## What is needed
When "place" occurs in a line of the material, copy that line.

## Entries shown
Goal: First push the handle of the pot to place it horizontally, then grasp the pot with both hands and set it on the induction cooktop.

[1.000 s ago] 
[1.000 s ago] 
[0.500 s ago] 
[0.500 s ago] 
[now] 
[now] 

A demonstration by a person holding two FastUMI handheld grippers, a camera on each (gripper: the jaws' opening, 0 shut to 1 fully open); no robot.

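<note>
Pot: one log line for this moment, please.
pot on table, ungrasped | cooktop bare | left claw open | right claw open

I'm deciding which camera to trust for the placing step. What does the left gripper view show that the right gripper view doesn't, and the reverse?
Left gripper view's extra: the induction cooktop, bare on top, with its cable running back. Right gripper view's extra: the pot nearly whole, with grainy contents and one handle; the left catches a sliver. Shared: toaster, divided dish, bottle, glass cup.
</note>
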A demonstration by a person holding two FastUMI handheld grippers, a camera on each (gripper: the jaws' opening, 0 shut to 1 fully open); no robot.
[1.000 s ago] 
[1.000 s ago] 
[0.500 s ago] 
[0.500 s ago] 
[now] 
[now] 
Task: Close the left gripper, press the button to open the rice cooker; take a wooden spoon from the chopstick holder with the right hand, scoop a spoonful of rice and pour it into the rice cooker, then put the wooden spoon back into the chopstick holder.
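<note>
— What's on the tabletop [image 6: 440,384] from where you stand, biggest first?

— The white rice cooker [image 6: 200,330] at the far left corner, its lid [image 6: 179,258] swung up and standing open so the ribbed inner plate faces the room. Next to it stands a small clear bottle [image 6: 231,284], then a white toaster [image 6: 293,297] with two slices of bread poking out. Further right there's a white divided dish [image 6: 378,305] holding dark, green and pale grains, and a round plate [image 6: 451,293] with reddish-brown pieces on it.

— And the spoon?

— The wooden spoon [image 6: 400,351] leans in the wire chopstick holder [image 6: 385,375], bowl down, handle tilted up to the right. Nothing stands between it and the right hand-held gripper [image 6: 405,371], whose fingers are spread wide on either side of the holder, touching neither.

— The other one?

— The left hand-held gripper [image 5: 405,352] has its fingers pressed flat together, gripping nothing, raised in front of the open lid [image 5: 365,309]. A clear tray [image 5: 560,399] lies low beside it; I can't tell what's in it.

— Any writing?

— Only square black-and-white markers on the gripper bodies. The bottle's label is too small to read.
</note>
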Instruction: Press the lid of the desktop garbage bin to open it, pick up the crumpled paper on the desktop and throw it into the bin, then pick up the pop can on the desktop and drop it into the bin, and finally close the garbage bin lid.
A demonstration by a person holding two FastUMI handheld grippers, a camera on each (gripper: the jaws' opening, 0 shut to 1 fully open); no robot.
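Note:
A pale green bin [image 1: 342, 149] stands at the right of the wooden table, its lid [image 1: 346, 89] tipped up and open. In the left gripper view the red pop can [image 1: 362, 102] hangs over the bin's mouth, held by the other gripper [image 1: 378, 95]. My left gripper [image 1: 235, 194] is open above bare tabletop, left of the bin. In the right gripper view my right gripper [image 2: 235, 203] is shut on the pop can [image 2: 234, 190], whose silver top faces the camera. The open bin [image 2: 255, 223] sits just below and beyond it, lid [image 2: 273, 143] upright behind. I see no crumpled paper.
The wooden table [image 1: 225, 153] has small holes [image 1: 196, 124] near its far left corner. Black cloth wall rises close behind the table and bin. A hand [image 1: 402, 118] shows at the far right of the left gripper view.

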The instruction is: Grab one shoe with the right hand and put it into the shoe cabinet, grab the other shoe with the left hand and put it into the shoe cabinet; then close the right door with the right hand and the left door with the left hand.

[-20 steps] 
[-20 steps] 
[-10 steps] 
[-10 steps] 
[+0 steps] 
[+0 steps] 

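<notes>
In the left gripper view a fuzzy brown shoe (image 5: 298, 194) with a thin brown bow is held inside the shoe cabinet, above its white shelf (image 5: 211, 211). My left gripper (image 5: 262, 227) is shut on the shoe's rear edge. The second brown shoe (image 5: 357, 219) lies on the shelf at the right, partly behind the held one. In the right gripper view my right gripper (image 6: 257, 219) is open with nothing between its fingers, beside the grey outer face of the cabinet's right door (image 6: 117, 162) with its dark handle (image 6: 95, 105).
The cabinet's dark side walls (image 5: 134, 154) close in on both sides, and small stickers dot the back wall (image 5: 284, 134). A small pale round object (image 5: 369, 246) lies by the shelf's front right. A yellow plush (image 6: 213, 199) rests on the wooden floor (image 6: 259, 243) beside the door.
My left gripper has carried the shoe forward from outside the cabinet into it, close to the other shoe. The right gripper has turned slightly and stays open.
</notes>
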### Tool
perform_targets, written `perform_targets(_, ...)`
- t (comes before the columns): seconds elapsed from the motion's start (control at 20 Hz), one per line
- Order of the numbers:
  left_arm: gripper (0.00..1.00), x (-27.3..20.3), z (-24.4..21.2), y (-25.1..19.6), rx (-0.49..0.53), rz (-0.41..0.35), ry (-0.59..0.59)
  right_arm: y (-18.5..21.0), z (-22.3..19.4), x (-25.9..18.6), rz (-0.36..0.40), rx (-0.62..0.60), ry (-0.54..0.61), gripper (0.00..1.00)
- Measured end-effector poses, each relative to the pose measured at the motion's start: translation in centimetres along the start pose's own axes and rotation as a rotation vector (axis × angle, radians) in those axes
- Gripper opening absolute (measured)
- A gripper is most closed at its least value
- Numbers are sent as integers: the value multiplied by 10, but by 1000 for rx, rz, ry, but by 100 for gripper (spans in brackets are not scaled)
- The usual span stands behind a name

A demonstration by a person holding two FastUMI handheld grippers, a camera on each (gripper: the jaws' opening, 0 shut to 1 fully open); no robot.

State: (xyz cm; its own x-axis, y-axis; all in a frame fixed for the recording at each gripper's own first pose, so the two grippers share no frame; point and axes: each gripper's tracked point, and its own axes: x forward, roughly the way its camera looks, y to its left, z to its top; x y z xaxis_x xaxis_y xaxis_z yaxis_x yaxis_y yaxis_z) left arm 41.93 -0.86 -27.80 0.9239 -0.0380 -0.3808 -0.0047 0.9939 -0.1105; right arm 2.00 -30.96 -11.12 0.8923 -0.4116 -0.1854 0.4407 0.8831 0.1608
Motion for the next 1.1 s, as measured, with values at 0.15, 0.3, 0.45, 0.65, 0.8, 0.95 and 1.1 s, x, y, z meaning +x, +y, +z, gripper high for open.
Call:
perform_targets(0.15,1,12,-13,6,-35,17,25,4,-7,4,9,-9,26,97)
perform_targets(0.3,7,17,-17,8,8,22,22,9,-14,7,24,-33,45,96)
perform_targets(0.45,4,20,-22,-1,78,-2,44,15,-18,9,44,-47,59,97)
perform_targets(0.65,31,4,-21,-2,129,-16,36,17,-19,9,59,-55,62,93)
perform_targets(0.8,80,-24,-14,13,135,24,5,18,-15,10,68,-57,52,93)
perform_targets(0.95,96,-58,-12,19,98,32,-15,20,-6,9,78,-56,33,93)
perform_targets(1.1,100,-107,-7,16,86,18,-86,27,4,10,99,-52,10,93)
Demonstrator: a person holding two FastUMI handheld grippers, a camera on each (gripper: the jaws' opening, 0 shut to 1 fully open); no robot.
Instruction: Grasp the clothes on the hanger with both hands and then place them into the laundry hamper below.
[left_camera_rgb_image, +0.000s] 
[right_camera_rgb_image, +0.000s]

## Output for this task
Goal: First push the handle of the pot to place it horizontally, then grasp the pot with both hands and set it on the induction cooktop.
Instruction: Grasp the clothes on the hanger with both hands and then place them into the laundry hamper below.

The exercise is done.